** Aim of the exercise **
Your answer should be the lines below from the one holding "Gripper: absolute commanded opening" through the one holding "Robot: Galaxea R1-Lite", copied exactly and with nothing else.

** Provided data **
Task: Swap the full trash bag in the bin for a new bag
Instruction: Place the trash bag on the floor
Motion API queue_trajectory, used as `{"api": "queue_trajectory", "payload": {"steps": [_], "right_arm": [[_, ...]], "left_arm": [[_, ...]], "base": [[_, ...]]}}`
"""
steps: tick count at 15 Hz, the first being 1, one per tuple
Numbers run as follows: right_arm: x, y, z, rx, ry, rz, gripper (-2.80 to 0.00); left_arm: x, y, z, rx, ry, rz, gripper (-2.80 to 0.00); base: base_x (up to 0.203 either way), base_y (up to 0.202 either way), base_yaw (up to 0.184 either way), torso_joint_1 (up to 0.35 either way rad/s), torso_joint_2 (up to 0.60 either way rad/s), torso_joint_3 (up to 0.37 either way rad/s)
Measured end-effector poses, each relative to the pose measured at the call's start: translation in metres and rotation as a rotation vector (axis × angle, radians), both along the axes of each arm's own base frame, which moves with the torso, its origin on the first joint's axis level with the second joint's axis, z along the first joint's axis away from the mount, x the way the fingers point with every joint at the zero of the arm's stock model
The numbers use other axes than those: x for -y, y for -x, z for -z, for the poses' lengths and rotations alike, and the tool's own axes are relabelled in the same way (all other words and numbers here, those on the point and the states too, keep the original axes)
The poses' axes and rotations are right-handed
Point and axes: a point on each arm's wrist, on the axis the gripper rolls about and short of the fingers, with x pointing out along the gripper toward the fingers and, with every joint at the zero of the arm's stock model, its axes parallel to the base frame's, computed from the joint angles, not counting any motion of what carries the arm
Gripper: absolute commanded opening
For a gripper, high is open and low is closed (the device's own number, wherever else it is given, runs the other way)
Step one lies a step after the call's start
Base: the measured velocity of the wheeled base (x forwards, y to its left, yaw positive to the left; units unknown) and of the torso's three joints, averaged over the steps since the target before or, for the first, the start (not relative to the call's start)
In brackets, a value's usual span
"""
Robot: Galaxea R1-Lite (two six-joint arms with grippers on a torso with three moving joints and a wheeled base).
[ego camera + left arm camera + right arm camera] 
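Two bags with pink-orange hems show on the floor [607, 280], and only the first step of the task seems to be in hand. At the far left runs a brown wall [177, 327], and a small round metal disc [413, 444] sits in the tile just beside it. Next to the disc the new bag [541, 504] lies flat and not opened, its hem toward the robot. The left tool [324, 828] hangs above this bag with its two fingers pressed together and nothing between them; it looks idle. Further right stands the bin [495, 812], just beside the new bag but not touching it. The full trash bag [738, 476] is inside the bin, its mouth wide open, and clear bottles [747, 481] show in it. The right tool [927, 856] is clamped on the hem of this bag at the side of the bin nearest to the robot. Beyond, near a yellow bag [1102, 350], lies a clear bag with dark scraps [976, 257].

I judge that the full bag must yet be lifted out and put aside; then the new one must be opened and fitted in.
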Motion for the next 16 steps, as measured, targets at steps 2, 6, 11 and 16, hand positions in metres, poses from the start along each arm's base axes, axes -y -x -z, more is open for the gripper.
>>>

** Completed exercise **
Gripper: absolute commanded opening
For a gripper, high is open and low is closed (the device's own number, wherever else it is given, runs the other way)
Step one lies a step after the call's start
Base: the measured velocity of the wheeled base (x forwards, y to its left, yaw positive to the left; units unknown) and of the torso's three joints, averaged over the steps since the target before or, for the first, the start (not relative to the call's start)
In brackets, a value's usual span
"""
Robot: Galaxea R1-Lite (two six-joint arms with grippers on a torso with three moving joints and a wheeled base).

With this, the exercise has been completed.